Include headers from include/ and link against liblsmvec.a (static) or liblsmvec.so / liblsmvec.dylib (shared). Transitive link dependencies: rocksdb (Aster), zstd, snappy, lz4, bz2, z, pthread, dl. On macOS, jemalloc is also required.

#include "lsm_vec_db.h"

lsm_vec::LSMVecDBOptions opts;
opts.dim = 128;
opts.vector_file_path = "./db/vectors.bin";

std::unique_ptr<lsm_vec::LSMVecDB> db;
auto s = lsm_vec::LSMVecDB::Open("./db", opts, &db);

// Insert
std::vector<float> vec(128, 0.1f);
db->Insert(0, vec);

// Search (uses k and ef_search from opts)
std::vector<lsm_vec::SearchResult> results;
db->SearchKnn(vec, &results);

// Close
db->Close();

Example: Python Quick Start

import lsm_vec
import os

opts = lsm_vec.LSMVecDBOptions()
opts.dim = 128
db_dir = "./run/db/"
opts.vector_file_path = os.path.join(db_dir, "vectors.bin")
opts.reinit = True

db = lsm_vec.LSMVecDB.open(db_dir, opts)

db.insert(1, [0.1] * 128)

# Search (uses k and ef_search from opts)
results = db.search_knn([0.1] * 128)
print(results[0].id, results[0].distance)

Example: NumPy

import numpy as np
import lsm_vec

opts = lsm_vec.LSMVecDBOptions()
opts.dim = 128
opts.k = 5
opts.ef_search = 100
opts.vector_file_path = "./run/db/vectors.bin"
opts.reinit = True

os.makedirs("./run/db/", exist_ok=True)
db = lsm_vec.LSMVecDB.open("./run/db/", opts)

vec = np.random.rand(128).astype(np.float32)
db.insert(42, vec)

query = np.random.rand(128).astype(np.float32)
results = db.search_knn(query)
for r in results:
    print(f"id={r.id}  distance={r.distance:.4f}")

db.close()

Implementation Details

LSMVecDB is the public API layer, handling database lifecycle (Open/Close), input validation, metadata serialization, and deleted-ID tracking. It delegates all indexing operations to LSMVec.

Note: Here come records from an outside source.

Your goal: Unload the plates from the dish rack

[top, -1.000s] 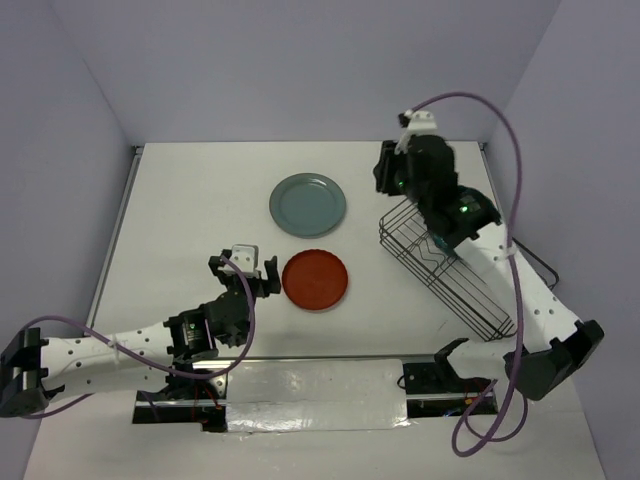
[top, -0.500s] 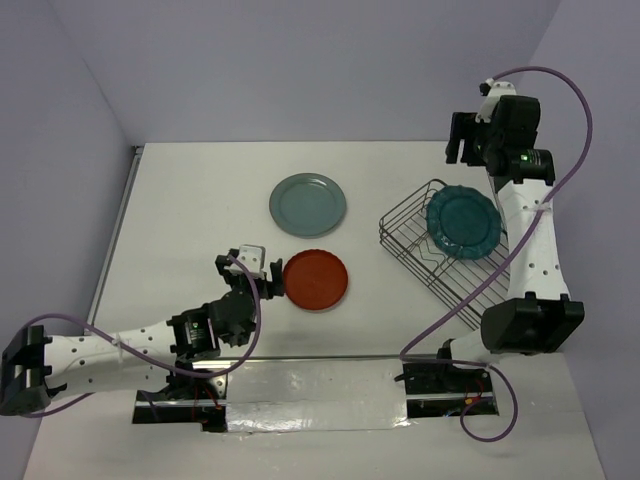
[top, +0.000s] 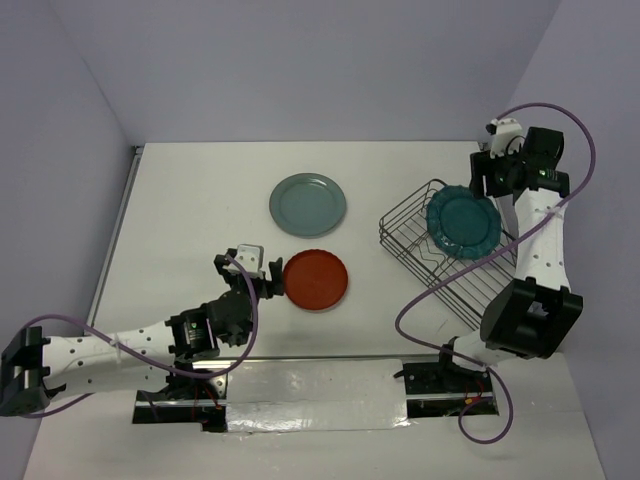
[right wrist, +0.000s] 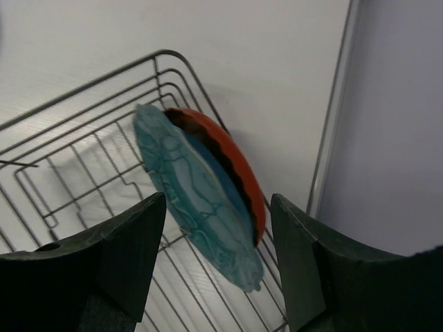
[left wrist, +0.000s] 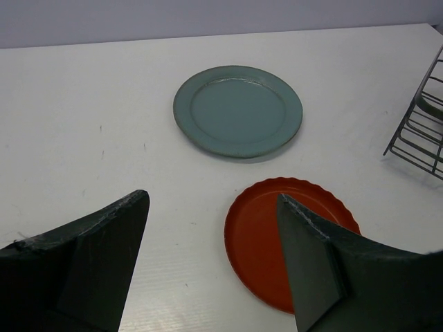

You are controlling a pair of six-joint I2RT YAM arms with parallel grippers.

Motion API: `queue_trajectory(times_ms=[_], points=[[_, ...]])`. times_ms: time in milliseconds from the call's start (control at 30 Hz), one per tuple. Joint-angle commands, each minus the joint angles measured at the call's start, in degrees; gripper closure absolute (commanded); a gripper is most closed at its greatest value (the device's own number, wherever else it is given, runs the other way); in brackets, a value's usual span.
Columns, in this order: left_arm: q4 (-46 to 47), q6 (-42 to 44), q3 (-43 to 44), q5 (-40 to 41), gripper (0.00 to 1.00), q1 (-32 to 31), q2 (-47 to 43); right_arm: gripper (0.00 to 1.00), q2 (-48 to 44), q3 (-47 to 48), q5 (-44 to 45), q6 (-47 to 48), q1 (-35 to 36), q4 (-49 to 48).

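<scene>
A pale grey-green plate (top: 308,204) and a red-orange plate (top: 316,279) lie flat on the table. The dark wire dish rack (top: 418,252) stands at the right and holds a dark teal plate (top: 463,222) on edge. In the right wrist view a red-orange plate (right wrist: 239,166) leans right behind the teal plate (right wrist: 197,197) in the rack (right wrist: 83,155). My right gripper (top: 488,185) is open above these two plates and touches neither. My left gripper (top: 250,266) is open and empty, just left of the red-orange plate (left wrist: 259,238) on the table.
The table's right edge rail (right wrist: 332,124) and the purple side wall run close behind the rack. The rack's corner (left wrist: 419,128) shows at the right of the left wrist view, beyond the grey-green plate (left wrist: 237,111).
My right arm has swung from over the rack's far left corner to its far right side, uncovering the teal plate. My left gripper has crept slightly toward the red-orange plate on the table.
</scene>
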State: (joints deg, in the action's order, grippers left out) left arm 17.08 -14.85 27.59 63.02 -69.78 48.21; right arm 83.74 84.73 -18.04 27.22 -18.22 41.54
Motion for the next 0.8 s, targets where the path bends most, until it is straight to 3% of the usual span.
queue_trajectory(times_ms=[0, 167, 433, 767], points=[[3.8, 1.5, 1.0, 1.0, 0.14, 0.0, 1.0, 0.31, -1.3, -4.0, -2.8, 2.0, -2.5, -5.2], [0.2, 0.1, 3.3, 2.0, 0.15, 0.0, 2.2, 0.31, -1.0, -5.1, -3.7, 4.7, -3.3, -3.7], [1.6, -0.2, 1.0, 1.4, 0.15, 0.1, -2.9, 0.32, 2.0, -3.1, -2.2, 9.2, -3.4, -0.7], [2.1, 0.1, 1.1, 3.2, 0.15, 0.0, -1.2, 0.41, 6.4, -2.3, -2.8, 10.4, -3.8, -0.8]])
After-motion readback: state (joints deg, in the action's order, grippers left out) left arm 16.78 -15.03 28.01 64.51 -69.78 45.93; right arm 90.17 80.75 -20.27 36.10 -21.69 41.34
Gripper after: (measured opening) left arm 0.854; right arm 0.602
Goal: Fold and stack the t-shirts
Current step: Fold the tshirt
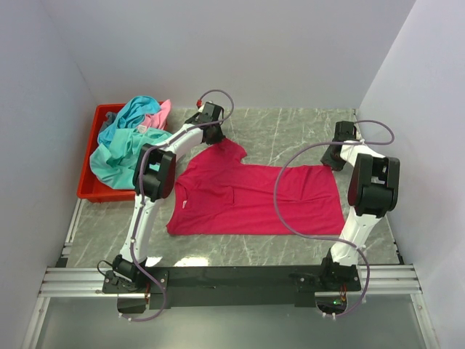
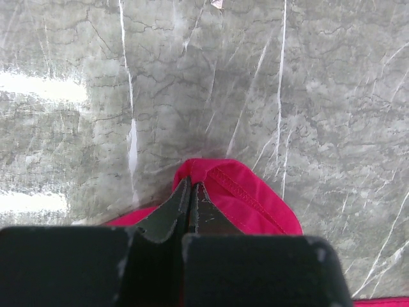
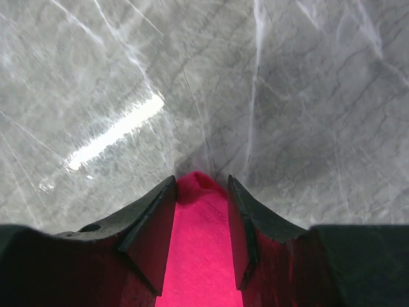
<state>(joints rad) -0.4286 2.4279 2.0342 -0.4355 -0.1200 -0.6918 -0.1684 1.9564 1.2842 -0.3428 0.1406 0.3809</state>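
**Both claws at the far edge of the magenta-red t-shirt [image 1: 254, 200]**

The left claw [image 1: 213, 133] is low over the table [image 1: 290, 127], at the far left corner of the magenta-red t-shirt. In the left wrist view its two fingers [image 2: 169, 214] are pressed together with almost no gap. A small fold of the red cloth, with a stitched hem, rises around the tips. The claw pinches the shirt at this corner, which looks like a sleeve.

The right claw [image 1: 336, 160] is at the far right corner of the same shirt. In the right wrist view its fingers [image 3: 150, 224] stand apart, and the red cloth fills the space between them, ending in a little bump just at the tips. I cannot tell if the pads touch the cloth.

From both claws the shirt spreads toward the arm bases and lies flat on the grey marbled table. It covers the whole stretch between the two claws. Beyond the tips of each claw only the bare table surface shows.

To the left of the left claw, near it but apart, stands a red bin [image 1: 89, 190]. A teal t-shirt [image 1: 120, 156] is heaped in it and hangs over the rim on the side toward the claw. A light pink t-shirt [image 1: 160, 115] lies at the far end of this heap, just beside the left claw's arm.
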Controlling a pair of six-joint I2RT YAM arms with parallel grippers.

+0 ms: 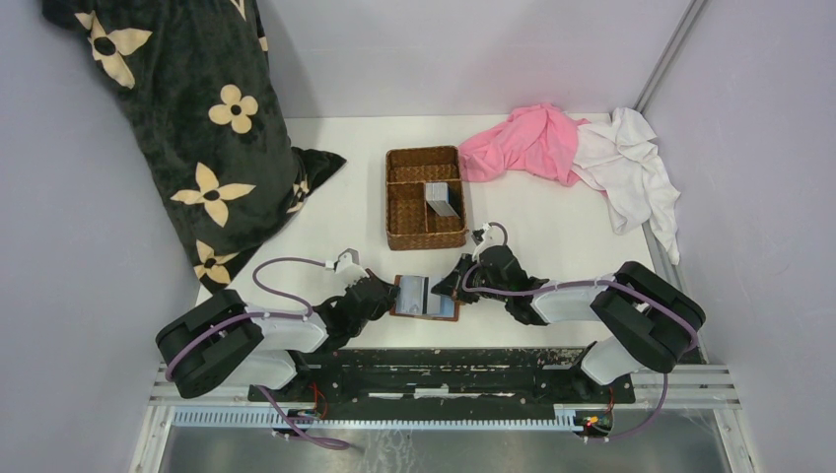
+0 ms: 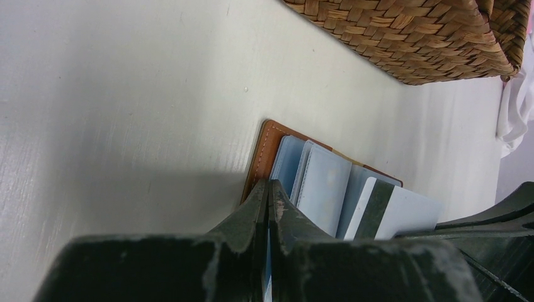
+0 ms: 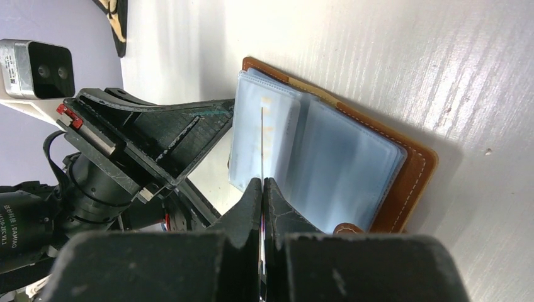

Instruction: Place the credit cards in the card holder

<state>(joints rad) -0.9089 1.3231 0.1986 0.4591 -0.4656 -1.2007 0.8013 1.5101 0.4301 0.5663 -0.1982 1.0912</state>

LSMVec implements the HNSW algorithm. Layer-0 graph edges are persisted in Aster's RocksGraph (an LSM-tree backed graph store), while upper-layer edges are kept in an in-memory map for fast hierarchical navigation.

Raw vector data is managed by IVectorStorage, which offers two backends: BasicVectorStorage (a contiguous flat file addressed by ID offset) and PagedVectorStorage (4 KB page-managed layout with a user-space FIFO page cache that co-locates vectors sharing the same HNSW entry point for better spatial locality).